How is your research benefitting WorkSafe and the TAC?The recent systematic review of models of acquired brain injury (ABI) rehabilitation we completed for TAC will also be used by A/Professor Peter Hunter (Director of Sub-acute and Medical Services for the Division of Rehabilitation) and his team at Caulfield Hospital to design the model of care for the new joint-funded ABI rehabilitation unit, due to open in 2014. Findings will also shape TAC funding decisions in the area more broadly.
What is your favourite thing to do on the weekend?Weekends are family time. I have a young family, and we are still at the fun age of building tinfoil rivers in the backyard, sewing mermaid costumes and going to soccer matches every Saturday.

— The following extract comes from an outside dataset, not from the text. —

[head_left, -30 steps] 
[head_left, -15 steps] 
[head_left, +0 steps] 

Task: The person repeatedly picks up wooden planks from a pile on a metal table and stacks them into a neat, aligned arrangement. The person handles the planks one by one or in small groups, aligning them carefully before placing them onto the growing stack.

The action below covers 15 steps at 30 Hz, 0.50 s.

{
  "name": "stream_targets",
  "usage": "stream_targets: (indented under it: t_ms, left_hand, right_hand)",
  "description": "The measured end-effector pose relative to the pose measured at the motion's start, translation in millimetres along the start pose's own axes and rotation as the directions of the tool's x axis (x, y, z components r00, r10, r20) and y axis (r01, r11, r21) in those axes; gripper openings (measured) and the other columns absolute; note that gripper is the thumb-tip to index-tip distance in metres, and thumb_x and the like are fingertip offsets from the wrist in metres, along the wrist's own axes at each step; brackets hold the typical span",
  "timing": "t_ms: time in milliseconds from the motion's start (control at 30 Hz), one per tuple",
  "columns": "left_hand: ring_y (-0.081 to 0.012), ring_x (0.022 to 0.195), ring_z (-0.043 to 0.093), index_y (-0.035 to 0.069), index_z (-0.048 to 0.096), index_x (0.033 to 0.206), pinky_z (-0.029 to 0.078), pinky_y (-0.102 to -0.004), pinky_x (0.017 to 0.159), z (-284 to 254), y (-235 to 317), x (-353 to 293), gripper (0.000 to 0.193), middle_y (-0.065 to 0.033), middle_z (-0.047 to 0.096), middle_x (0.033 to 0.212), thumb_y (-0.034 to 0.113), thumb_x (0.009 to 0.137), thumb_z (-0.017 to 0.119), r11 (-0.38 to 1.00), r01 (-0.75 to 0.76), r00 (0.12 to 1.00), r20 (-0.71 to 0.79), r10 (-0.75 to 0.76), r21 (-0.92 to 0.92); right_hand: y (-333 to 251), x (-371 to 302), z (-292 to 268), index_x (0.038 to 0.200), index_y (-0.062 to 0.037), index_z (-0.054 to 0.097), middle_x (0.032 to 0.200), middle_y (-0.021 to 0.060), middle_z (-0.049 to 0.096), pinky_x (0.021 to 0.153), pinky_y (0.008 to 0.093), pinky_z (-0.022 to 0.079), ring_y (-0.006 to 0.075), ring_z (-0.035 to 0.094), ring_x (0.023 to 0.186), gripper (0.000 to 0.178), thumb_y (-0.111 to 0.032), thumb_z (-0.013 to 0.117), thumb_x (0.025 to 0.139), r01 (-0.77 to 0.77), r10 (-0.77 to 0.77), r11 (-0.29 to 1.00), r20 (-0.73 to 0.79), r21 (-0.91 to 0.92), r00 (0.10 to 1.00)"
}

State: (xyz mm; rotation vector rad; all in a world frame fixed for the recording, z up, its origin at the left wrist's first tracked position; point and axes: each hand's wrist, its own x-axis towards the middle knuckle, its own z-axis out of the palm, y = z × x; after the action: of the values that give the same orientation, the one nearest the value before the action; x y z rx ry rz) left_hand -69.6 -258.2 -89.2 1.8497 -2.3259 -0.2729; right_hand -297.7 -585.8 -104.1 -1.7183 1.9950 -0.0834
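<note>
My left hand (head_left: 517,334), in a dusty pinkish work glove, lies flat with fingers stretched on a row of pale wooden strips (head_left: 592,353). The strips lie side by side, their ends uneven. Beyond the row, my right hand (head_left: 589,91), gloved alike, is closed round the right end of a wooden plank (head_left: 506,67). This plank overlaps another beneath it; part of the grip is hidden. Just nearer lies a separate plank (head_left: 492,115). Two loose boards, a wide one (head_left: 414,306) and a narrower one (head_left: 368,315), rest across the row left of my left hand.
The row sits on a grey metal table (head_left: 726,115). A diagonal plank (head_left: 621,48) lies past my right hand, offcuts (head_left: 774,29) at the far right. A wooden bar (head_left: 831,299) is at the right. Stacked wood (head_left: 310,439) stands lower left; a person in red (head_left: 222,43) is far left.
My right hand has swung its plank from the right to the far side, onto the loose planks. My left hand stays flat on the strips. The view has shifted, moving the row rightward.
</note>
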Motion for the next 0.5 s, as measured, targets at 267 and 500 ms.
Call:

What is the best piece of advice you've been given, and what advice would you give?Professor Robert Herbert told me after I had finished my own PhD to 'focus on one area, think carefully about the big issues in that area, and then keep coming back to these.' It has really helped me remember that good ideas translate to good research if they are grounded in real clinical issues, and that as a researcher, my track record will come from remaining focussed on the issues that I am most passionate about.

My advice to others is actually advice my mother used to tell her children: to work hard, try your best and be nice to others. I believe that many of the projects I have been invited to collaborate on have come about because of this advice.